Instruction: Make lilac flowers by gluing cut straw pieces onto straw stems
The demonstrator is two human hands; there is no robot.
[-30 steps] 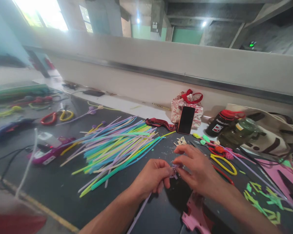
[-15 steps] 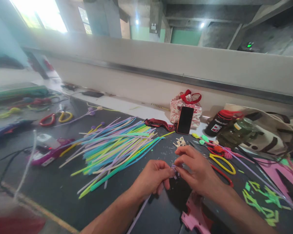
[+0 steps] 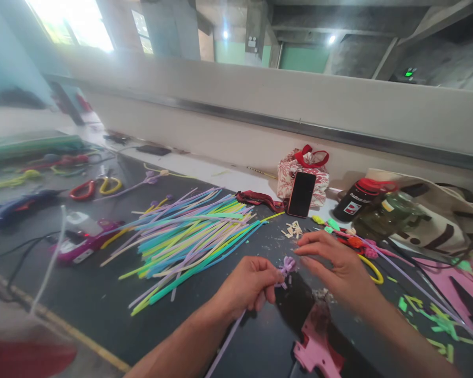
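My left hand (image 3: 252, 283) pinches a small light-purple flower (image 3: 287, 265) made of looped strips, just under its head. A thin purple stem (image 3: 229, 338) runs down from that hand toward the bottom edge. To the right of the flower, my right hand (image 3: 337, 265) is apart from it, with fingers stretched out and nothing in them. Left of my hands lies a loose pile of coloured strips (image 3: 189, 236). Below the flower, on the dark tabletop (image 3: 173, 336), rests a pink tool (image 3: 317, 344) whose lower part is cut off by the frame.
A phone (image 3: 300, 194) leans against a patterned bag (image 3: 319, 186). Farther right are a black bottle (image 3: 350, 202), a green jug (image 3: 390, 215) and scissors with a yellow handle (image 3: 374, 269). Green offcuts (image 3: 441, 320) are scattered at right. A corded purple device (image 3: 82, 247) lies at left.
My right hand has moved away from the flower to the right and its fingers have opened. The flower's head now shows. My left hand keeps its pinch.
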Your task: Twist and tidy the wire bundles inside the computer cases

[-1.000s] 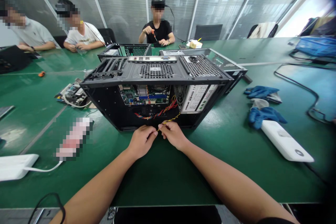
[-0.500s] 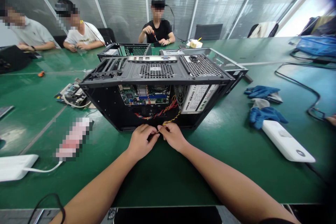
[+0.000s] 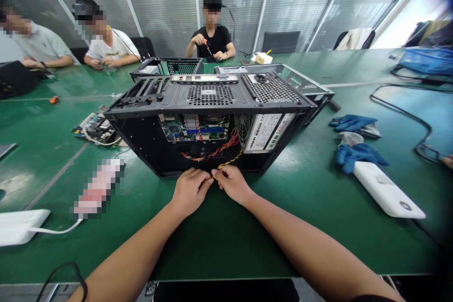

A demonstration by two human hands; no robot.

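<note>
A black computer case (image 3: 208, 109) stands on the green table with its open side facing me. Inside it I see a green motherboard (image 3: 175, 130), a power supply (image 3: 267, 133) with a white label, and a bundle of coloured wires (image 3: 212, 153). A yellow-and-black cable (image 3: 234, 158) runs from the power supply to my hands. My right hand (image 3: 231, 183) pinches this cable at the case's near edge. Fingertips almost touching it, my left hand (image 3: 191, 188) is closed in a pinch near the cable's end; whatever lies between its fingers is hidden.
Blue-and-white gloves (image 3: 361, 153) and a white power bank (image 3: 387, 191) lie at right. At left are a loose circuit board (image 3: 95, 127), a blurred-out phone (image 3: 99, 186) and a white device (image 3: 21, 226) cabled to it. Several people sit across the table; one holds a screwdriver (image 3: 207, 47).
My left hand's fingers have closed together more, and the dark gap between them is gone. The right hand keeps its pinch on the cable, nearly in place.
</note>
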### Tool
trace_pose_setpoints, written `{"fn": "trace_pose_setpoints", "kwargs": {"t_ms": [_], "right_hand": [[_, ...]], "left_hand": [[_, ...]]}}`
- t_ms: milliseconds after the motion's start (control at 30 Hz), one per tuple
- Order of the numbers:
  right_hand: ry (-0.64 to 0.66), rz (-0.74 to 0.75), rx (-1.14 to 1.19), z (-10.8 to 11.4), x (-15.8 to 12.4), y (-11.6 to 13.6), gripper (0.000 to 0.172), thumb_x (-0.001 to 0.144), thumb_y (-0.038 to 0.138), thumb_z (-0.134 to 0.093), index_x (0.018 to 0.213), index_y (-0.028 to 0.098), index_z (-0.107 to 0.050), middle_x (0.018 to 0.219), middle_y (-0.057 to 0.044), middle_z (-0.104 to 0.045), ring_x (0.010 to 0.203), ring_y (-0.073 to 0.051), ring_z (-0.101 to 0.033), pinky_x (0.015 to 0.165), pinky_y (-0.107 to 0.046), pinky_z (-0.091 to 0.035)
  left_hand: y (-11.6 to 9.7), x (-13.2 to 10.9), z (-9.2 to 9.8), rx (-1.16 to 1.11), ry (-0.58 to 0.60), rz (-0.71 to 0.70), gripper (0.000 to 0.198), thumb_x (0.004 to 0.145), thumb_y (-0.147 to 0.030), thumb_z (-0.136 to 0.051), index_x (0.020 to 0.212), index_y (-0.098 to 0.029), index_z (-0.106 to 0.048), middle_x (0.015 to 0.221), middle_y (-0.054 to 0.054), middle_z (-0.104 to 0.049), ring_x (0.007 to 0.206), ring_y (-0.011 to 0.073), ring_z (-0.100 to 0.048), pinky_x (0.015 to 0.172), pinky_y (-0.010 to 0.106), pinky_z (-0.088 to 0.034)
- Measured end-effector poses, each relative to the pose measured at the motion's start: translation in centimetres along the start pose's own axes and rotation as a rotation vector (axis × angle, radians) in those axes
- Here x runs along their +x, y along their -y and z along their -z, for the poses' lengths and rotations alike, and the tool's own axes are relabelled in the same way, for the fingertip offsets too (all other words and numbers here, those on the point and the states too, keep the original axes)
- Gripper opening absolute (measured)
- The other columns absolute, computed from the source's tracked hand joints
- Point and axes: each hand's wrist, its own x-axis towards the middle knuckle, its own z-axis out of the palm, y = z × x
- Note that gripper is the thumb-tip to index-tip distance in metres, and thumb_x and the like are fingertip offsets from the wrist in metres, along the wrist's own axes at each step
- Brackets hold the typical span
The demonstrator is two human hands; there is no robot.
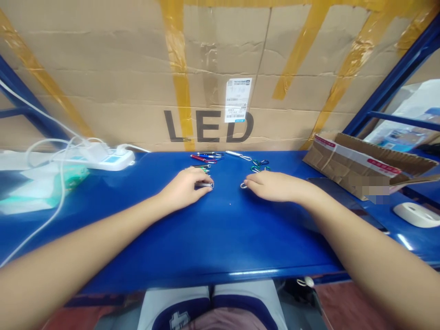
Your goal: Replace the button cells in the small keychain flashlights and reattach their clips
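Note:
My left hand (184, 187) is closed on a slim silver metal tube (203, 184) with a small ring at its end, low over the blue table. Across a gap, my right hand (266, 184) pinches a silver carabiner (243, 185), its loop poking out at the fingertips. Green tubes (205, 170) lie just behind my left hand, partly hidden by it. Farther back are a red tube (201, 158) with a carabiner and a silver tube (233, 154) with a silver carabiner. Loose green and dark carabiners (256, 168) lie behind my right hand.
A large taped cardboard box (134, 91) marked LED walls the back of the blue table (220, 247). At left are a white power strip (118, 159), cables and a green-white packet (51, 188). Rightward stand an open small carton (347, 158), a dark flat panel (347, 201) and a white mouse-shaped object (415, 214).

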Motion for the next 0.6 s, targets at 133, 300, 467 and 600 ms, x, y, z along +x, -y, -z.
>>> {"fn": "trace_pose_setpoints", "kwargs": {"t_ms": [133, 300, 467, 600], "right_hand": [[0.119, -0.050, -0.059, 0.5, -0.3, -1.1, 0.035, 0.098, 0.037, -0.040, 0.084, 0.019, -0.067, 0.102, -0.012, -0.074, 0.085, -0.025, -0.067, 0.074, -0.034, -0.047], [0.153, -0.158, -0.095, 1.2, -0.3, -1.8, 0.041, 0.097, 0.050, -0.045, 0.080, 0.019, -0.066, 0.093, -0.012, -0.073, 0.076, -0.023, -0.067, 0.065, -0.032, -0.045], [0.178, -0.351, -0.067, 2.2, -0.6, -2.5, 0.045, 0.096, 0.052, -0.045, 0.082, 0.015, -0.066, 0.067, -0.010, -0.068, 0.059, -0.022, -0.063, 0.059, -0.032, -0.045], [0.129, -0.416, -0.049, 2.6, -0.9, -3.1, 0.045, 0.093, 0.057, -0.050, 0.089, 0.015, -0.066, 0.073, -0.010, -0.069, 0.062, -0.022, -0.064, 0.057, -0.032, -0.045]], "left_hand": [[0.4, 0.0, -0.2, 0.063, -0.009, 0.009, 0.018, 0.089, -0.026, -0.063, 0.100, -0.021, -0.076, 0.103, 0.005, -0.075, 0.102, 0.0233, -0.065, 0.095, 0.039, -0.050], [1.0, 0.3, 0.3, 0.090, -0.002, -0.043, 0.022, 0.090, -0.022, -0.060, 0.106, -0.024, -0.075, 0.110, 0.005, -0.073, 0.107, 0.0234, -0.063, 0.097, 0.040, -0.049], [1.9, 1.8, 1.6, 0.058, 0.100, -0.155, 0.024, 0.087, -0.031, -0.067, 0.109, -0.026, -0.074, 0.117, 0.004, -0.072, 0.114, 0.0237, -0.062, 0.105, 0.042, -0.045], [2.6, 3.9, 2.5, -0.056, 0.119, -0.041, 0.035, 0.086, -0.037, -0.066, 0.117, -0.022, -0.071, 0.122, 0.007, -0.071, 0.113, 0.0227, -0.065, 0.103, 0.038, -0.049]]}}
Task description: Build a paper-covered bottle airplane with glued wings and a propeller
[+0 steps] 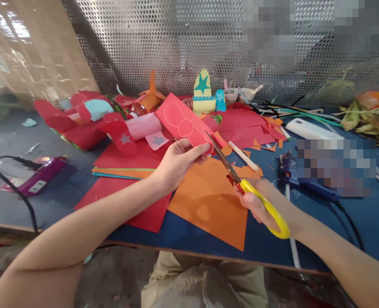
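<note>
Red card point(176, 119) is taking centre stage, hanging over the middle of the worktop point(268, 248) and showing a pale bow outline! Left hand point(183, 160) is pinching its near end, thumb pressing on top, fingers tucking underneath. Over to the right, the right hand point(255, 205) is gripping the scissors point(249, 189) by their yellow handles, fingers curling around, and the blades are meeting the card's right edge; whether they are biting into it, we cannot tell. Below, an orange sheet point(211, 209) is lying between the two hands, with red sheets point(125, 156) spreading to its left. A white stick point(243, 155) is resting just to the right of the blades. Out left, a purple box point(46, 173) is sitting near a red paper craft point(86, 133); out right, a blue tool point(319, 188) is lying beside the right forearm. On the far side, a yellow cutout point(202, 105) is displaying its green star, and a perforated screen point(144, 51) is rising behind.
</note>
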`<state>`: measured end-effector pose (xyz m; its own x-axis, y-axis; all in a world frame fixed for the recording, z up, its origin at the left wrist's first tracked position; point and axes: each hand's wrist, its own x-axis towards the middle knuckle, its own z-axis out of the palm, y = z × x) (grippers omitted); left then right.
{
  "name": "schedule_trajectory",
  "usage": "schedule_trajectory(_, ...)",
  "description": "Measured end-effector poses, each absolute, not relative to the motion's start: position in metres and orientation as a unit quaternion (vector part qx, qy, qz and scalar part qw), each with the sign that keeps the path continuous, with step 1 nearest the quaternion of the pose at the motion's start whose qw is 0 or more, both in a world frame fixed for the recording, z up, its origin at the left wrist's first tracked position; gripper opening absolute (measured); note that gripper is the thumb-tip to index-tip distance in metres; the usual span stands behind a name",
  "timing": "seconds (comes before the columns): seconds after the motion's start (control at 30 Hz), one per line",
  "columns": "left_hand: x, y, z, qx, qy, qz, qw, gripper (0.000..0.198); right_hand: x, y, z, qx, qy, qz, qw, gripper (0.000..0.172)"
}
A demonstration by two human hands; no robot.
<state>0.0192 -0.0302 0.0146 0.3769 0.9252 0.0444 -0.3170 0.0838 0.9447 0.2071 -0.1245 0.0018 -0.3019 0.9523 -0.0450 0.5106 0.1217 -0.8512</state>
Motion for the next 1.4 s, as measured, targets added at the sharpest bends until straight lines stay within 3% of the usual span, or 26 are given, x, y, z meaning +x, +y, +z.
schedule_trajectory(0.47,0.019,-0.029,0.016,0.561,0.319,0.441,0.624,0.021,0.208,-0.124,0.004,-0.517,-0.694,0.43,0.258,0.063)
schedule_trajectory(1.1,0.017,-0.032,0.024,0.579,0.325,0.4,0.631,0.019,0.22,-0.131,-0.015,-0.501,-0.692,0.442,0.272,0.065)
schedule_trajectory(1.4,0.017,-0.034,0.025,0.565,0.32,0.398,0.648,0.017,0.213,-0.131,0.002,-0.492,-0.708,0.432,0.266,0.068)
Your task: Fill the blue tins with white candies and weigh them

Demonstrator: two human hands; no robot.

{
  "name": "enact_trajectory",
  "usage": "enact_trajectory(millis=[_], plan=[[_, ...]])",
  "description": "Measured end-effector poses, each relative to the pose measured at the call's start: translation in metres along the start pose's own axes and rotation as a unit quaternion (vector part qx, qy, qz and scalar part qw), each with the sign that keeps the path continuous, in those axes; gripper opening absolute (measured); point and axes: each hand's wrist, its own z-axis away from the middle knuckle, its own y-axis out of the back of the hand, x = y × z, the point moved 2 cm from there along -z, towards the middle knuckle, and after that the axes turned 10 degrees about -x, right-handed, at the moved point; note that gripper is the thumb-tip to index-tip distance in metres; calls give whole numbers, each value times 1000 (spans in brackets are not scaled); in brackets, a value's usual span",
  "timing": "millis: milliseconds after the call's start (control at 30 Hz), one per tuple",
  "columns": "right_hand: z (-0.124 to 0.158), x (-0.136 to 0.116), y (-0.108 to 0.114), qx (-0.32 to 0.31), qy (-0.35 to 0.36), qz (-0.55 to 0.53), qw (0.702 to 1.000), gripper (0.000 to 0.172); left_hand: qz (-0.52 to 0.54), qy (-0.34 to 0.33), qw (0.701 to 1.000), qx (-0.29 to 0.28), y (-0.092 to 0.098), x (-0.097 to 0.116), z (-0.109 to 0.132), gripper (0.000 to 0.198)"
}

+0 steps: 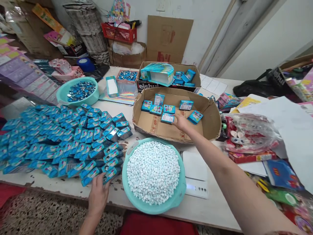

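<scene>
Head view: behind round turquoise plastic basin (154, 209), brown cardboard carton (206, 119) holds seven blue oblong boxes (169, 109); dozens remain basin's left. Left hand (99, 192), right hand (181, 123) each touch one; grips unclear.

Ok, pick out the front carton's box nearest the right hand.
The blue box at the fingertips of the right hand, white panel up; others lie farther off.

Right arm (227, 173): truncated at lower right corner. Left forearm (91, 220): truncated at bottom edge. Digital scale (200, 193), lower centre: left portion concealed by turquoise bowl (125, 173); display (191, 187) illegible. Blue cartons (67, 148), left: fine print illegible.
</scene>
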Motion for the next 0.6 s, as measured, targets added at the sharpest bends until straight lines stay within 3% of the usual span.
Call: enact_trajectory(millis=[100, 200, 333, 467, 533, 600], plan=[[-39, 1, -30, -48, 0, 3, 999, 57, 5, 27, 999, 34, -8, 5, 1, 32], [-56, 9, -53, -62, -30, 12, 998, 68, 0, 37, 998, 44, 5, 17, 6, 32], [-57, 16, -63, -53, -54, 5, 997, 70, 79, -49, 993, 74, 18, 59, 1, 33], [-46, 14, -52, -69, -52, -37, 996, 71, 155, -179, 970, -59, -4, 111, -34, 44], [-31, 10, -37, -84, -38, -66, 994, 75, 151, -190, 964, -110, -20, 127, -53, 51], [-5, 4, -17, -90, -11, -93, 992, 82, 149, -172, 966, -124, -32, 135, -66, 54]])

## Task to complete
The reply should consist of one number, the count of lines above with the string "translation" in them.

## Answer for the task
2